THE PROBLEM :: Omit the images. Reproduce each line of the records exactly as it appears.

Stored entries:
------------------------------------

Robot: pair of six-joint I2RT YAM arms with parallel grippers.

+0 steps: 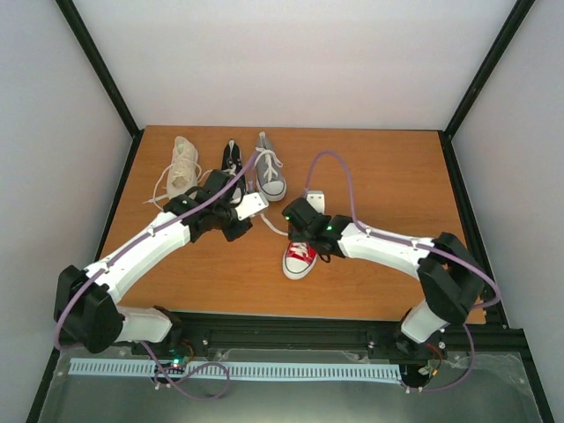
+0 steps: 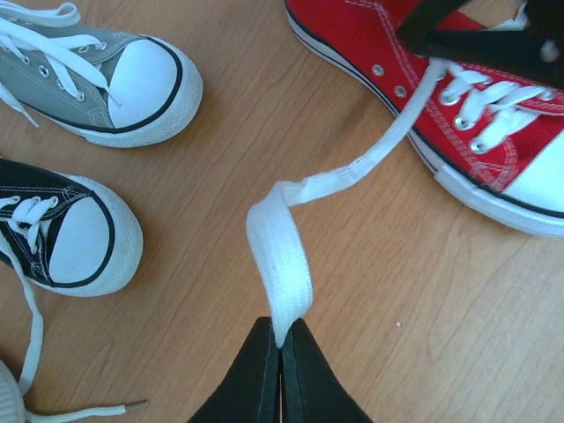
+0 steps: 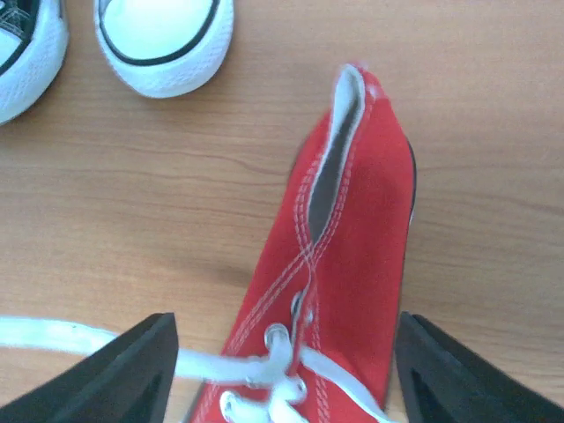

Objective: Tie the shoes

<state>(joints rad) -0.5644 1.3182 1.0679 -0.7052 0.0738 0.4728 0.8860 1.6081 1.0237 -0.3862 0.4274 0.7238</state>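
Observation:
The red shoe (image 1: pixel 300 259) lies in the middle of the table, toe toward the arms. My left gripper (image 2: pixel 281 339) is shut on one white lace (image 2: pixel 280 247) of the red shoe (image 2: pixel 493 115) and holds it out to the shoe's left, just above the wood. My right gripper (image 3: pixel 286 379) is open and straddles the red shoe (image 3: pixel 361 238) over its top eyelets, one finger on each side. The cream high-top (image 1: pixel 182 166), black shoe (image 1: pixel 231 159) and grey shoe (image 1: pixel 270 176) stand in a row at the back, laces loose.
The grey toe (image 2: pixel 132 84) and black toe (image 2: pixel 75 242) lie close to the left of the held lace. The two grippers (image 1: pixel 256 210) (image 1: pixel 304 240) are close together. A purple cable (image 1: pixel 339 172) arcs above the right arm.

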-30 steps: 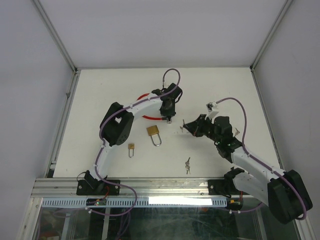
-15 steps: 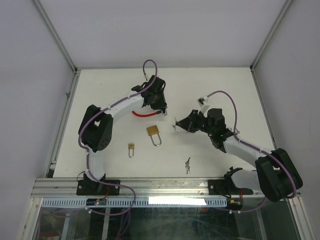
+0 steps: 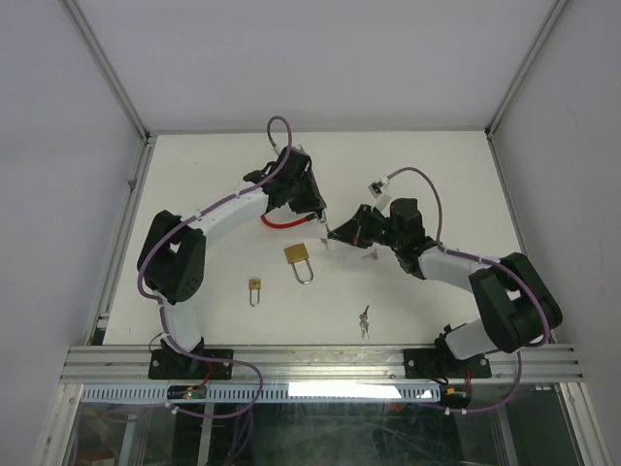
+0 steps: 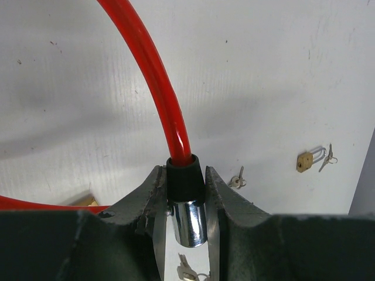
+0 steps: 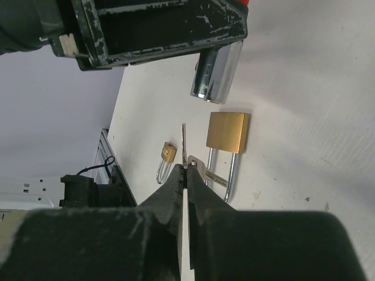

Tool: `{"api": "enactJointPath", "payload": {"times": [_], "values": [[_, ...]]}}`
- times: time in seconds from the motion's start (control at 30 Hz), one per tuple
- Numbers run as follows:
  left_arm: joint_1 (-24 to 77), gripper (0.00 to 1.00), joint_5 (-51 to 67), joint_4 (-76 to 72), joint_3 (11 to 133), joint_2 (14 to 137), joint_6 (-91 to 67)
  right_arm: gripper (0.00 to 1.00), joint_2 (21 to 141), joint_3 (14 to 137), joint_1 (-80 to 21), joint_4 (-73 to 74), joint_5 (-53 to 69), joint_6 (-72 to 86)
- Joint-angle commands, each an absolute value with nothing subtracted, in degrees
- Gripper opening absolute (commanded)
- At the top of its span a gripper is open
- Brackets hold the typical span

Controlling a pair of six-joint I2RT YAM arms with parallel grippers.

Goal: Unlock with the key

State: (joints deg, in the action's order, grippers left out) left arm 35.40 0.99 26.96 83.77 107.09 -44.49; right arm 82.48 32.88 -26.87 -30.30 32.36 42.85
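Two pincers stand almost tip to tip near the middle of the white bench. Any stamping on the locks is too small for us to read. The left pincer is clamped on the black collar and chrome cylinder end of a red plastic-coated cable lock, whose cable loops away across the bench. The right pincer is pinched tight on a small silver key, the blade sticking out past the fingertips. We see the key's tip pointing toward the cylinder's end face, near it but not touching, and a little to one side of it in the right wrist view. On the bench near them lies a large square brass padlock. A small brass padlock lies further toward the left arm's base. A loose bunch of keys sits well apart, nearer the arm bases.
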Motion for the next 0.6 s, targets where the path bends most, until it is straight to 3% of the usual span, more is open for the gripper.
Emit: {"api": "enactJointPath", "payload": {"times": [0.0,0.57], "values": [[35.0,0.00,3.8,21.9,83.5,102.3,-46.1,0.00,84.9,36.1,-26.9,-36.5,34.0,45.5],[34.7,0.00,4.5,20.8,82.2,101.3,-46.5,0.00,92.1,36.3,-26.9,-42.7,33.9,51.6]]}}
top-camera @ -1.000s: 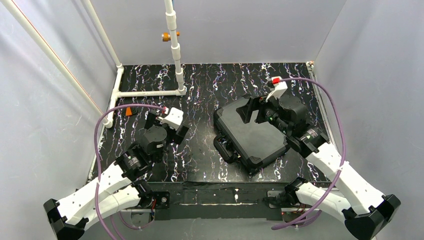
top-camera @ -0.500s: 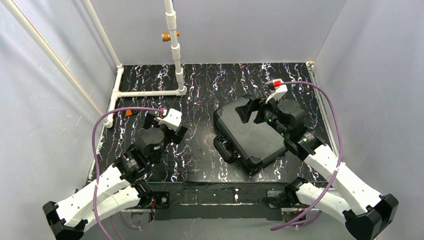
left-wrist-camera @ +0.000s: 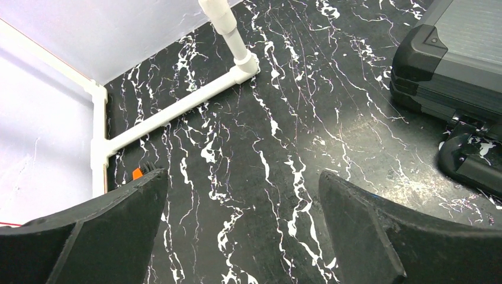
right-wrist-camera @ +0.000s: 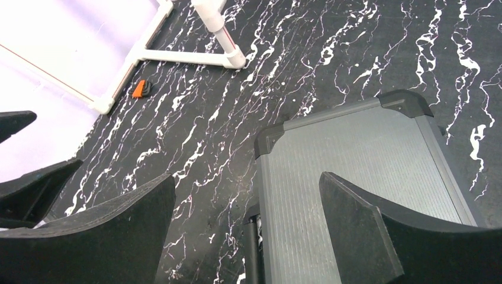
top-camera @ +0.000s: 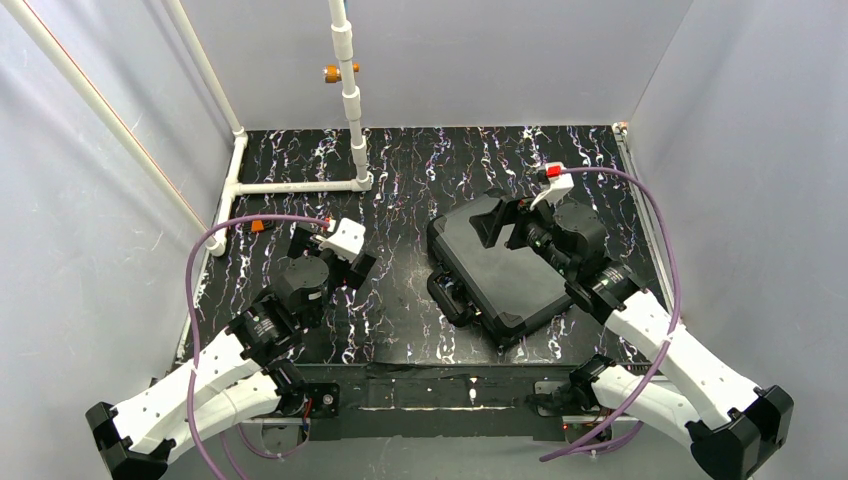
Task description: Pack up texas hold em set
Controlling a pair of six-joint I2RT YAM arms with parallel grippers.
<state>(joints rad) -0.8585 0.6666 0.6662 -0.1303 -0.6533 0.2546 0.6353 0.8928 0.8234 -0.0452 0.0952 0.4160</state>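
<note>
The black hard case (top-camera: 505,278) lies shut on the marbled table, right of centre, its handle (top-camera: 446,296) toward the left. Chips, card decks, dice and buttons are out of view. My right gripper (top-camera: 504,220) hovers open and empty over the case's far left corner; in the right wrist view the ribbed lid (right-wrist-camera: 361,171) and handle (right-wrist-camera: 251,248) lie between and under my right gripper (right-wrist-camera: 245,225). My left gripper (top-camera: 332,256) is open and empty over bare table, left of the case. In the left wrist view the case (left-wrist-camera: 456,65) is at right, apart from that gripper (left-wrist-camera: 243,225).
A white PVC pipe frame (top-camera: 300,186) lies at the back left with an upright post (top-camera: 350,90). A small orange clip (top-camera: 258,224) sits near the left wall, also in the left wrist view (left-wrist-camera: 137,173). Walls enclose the table (top-camera: 400,320) on three sides.
Both arms shifted only slightly; the right wrist edged a little back over the case corner. The case has not moved.
</note>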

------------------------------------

TASK SOLUTION ::
Robot: pair of six-joint I2RT YAM arms with parallel grippers.

+0 steps: 
+0 steps: 
+0 steps: 

Objective: Tie the shoes

<state>(joints rad) -0.5644 1.3182 1.0679 -0.7052 0.0738 0.4728 0.8860 1.6081 1.0237 -0.3862 0.4274 0.7238</state>
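Observation:
The red shoe (image 1: pixel 300 259) lies in the middle of the table, toe toward the arms. My left gripper (image 2: pixel 281 339) is shut on one white lace (image 2: pixel 280 247) of the red shoe (image 2: pixel 493 115) and holds it out to the shoe's left, just above the wood. My right gripper (image 3: pixel 286 379) is open and straddles the red shoe (image 3: pixel 361 238) over its top eyelets, one finger on each side. The cream high-top (image 1: pixel 182 166), black shoe (image 1: pixel 231 159) and grey shoe (image 1: pixel 270 176) stand in a row at the back, laces loose.
The grey toe (image 2: pixel 132 84) and black toe (image 2: pixel 75 242) lie close to the left of the held lace. The two grippers (image 1: pixel 256 210) (image 1: pixel 304 240) are close together. A purple cable (image 1: pixel 339 172) arcs above the right arm.
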
-30 steps: 
-15 steps: 
+0 steps: 
+0 steps: 
+0 steps: 

Tool: `{"api": "enactJointPath", "payload": {"times": [_], "values": [[_, ...]]}}`
- times: time in seconds from the motion's start (control at 30 Hz), one per tuple
- Numbers run as follows:
  left_arm: joint_1 (-24 to 77), gripper (0.00 to 1.00), joint_5 (-51 to 67), joint_4 (-76 to 72), joint_3 (11 to 133), joint_2 (14 to 137), joint_6 (-91 to 67)
  right_arm: gripper (0.00 to 1.00), joint_2 (21 to 141), joint_3 (14 to 137), joint_1 (-80 to 21), joint_4 (-73 to 74), joint_5 (-53 to 69), joint_6 (-72 to 86)
- Joint-angle commands, each an absolute value with nothing subtracted, in degrees
- Gripper opening absolute (commanded)
- At the top of its span a gripper is open
- Brackets hold the typical span

Controlling a pair of six-joint I2RT YAM arms with parallel grippers.

Goal: Unlock with the key

State: (joints deg, in the action's order, grippers left out) left arm 35.40 0.99 26.96 83.77 107.09 -44.49; right arm 82.48 32.88 -26.87 -30.30 32.36 42.85
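Two pincers stand almost tip to tip near the middle of the white bench. Any stamping on the locks is too small for us to read. The left pincer is clamped on the black collar and chrome cylinder end of a red plastic-coated cable lock, whose cable loops away across the bench. The right pincer is pinched tight on a small silver key, the blade sticking out past the fingertips. We see the key's tip pointing toward the cylinder's end face, near it but not touching, and a little to one side of it in the right wrist view. On the bench near them lies a large square brass padlock. A small brass padlock lies further toward the left arm's base. A loose bunch of keys sits well apart, nearer the arm bases.
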Motion for the next 0.6 s, targets where the path bends most, until it is straight to 3% of the usual span, more is open for the gripper.
Emit: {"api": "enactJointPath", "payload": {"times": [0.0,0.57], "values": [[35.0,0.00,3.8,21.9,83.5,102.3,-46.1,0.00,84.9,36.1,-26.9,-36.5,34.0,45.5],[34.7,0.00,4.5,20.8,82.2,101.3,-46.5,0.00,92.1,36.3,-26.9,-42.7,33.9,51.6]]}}
top-camera @ -1.000s: 
top-camera @ -0.500s: 
left-wrist-camera @ +0.000s: 
right-wrist-camera @ +0.000s: 
top-camera @ +0.000s: 
Task description: Pack up texas hold em set
Controlling a pair of six-joint I2RT YAM arms with parallel grippers.
<state>(joints rad) -0.8585 0.6666 0.6662 -0.1303 -0.6533 0.2546 0.6353 0.8928 0.8234 -0.0452 0.0952 0.4160</state>
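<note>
The black hard case (top-camera: 505,278) lies shut on the marbled table, right of centre, its handle (top-camera: 446,296) toward the left. Chips, card decks, dice and buttons are out of view. My right gripper (top-camera: 504,220) hovers open and empty over the case's far left corner; in the right wrist view the ribbed lid (right-wrist-camera: 361,171) and handle (right-wrist-camera: 251,248) lie between and under my right gripper (right-wrist-camera: 245,225). My left gripper (top-camera: 332,256) is open and empty over bare table, left of the case. In the left wrist view the case (left-wrist-camera: 456,65) is at right, apart from that gripper (left-wrist-camera: 243,225).
A white PVC pipe frame (top-camera: 300,186) lies at the back left with an upright post (top-camera: 350,90). A small orange clip (top-camera: 258,224) sits near the left wall, also in the left wrist view (left-wrist-camera: 137,173). Walls enclose the table (top-camera: 400,320) on three sides.
Both arms shifted only slightly; the right wrist edged a little back over the case corner. The case has not moved.
</note>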

This output is now finished.